Часть 8
2 июня 2025 г., 11:33
Об этом не говорят – в первую очередь потому что людям плевать. Единственная для них досада – то, что разбудили, а с собой здесь кончают слишком часто, чтобы это кого-то волновало.
Невероятно странно: весь его мир перевернулся вчера, случилось что-то такое страшное, что затронуло самое его основание, краеугольный камень самого его существа и жизни – и это осталось между ним и Вальтером – и Дурсуном, но хочется этот свой жалкий и глупый срыв убрать из поля зрения. Оно осталось в тихой и чистой гостиной, в вязкой и тревожной ночи. Сегодня этого больше нет, и все идет в точности так, как если бы этого не случилось.
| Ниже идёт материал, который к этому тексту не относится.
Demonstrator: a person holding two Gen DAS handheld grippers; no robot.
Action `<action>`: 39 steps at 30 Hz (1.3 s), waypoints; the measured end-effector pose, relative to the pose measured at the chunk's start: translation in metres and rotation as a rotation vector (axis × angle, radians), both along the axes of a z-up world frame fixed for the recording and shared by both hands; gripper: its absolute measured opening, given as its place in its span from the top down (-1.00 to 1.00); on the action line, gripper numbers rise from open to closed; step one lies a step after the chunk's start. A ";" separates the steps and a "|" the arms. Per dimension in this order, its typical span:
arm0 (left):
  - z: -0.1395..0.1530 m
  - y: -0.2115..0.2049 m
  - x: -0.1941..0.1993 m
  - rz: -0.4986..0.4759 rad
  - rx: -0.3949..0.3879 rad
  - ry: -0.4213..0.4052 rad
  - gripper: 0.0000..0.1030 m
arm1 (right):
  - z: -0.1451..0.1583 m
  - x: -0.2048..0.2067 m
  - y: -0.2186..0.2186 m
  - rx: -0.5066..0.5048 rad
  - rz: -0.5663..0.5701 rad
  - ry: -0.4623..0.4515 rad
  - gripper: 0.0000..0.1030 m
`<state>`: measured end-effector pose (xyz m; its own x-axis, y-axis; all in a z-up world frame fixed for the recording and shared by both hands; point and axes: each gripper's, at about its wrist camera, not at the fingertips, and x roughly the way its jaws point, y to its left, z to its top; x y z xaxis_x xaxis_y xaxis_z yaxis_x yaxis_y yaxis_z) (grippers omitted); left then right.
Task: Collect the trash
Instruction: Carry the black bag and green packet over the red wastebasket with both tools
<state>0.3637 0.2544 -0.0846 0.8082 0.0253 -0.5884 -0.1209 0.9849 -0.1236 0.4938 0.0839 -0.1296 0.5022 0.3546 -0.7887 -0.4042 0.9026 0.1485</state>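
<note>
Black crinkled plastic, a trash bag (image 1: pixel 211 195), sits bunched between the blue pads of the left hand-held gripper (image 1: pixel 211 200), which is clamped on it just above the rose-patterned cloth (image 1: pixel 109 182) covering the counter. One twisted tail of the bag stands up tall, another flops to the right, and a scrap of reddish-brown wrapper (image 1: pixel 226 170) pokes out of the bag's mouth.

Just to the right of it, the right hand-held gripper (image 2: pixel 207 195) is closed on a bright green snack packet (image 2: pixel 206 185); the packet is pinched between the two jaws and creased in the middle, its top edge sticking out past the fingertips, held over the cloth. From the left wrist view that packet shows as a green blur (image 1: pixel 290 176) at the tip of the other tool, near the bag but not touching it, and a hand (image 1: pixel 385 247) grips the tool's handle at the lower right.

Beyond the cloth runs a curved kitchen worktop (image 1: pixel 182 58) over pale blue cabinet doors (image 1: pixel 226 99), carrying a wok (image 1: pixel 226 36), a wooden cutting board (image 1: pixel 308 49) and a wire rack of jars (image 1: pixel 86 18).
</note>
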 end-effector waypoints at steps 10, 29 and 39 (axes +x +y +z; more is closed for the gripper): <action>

Сравни сейчас его кто с ним же, но вчера – не заметил бы никакой внешней разницы. И не взорвалось солнце, и не потекли вспять реки, да и сам Штирлиц по-странному остался собой. Не изменился: весь характер и вся его личность остались почти что прежними. Что-то теперь не так, но совершенно неуловимо, и не выходит понять, что. И ведь незначительно, как паутинка, но покрывает подобно ей же каждую часть всего его существа.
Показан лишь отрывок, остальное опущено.